Streaming RecordBatchReader IO manager path

For raw-tier components fanning out across many sub-resources, delivering a pa.RecordBatchReader to the IO manager would let pyiceberg tx.append() per batch within one transaction (single Iceberg snapshot, bounded encoder state). Deferred — current per-chunk streaming via _AiDbIOManager.handle_output already keeps memory bounded; the additional gain is marginal for the schemas we have today.

Move intensive operations off Dagster Cloud Serverless

For sustained growth of the data, the 16 GB Serverless tier may stop being enough even with these mitigations (especially if multiple heavy assets run in parallel).
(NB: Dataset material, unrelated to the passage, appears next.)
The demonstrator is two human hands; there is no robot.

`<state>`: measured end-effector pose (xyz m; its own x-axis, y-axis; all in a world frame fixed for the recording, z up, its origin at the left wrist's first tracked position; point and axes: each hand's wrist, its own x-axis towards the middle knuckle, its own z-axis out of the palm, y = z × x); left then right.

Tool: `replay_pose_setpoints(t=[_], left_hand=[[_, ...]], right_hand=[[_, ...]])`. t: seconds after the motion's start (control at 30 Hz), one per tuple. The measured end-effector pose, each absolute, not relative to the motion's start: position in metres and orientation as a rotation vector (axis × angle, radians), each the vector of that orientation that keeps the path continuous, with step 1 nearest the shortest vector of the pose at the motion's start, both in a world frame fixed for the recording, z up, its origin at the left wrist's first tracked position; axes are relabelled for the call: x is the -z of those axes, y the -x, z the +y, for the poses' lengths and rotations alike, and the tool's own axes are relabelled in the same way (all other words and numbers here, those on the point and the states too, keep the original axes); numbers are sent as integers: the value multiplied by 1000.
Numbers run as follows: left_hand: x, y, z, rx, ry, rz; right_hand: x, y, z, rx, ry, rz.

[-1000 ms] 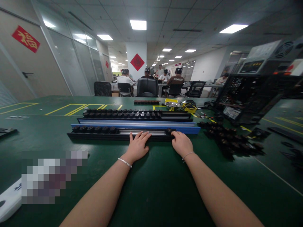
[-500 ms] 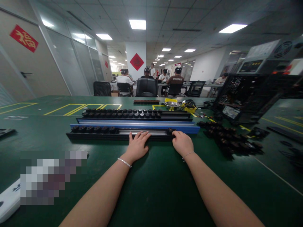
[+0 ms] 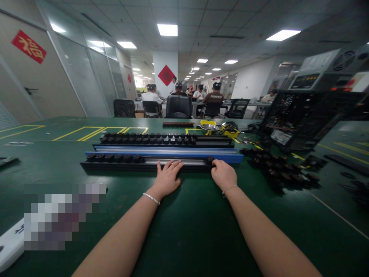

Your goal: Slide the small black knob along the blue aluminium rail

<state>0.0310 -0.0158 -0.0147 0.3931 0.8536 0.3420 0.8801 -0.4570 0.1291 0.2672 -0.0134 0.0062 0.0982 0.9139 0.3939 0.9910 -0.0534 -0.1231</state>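
A long black rail [image 3: 184, 167] with a silvery channel lies across the table in front of me. Several round black socket-like modules [image 3: 108, 157] sit in a row at its left end. My left hand [image 3: 168, 179] rests on the rail's near edge around its middle, fingers spread. Near the rail's right end, the bent fingers of my right hand [image 3: 224, 175] grip a single black socket-like module [image 3: 210, 159]; its near side is partly hidden by them. Just behind lies a blue rail [image 3: 235, 158], and beyond it another black rail [image 3: 215, 141] largely filled with such modules.
A pile of black modules [image 3: 284, 171] lies to the right. Behind it stands an open computer case [image 3: 300, 115]. A metal bowl [image 3: 210, 127] and yellow trays with cables are farther back. A white object [image 3: 11, 242], partly pixelated, lies at left. People sit in the background.
My right hand has shifted slightly to the right along the rail, and the module at its fingertips has moved the same way. My left hand stays where it was.
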Motion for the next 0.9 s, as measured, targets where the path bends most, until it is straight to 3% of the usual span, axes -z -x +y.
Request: replay_pose_setpoints(t=[0.9], left_hand=[[14,-32,-16,519,2541,-1622]], right_hand=[[-10,-269,-13,155,2094,-1680]])
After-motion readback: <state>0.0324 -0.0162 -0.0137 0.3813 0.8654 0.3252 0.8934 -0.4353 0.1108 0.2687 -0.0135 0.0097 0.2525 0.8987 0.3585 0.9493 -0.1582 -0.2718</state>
Offloading the largest materializations to dedicated compute (a separate runner / GKE cluster / fargate task) is the structural answer once we exhaust per-process optimizations. Deferred — out of scope for this work, but worth tracking as the next architectural lever.

Adding a benchmark scenario

Drop a JSON file in benchmarks/configs/:

{
"name": "<scenario>",
"oem": "<oem>",
"description": "...",
"env": { "OPTIONAL_ENV_VAR": "value" },
"stages": [
{"name": "raw_x", "asset_key": "<oem>/raw/<source>", "label": "..."},
{"name": "transformed_x", "asset_key": "<oem>/transformed/<entity>_from_<source>", "label": "..."}
]
}

The optional env block sets variables on the dagster subprocess (used by _fast variants to constrain data scope without changing source code). Run via benchmarks/run.sh <scenario>. See the Stellantis Jeep configs for working examples.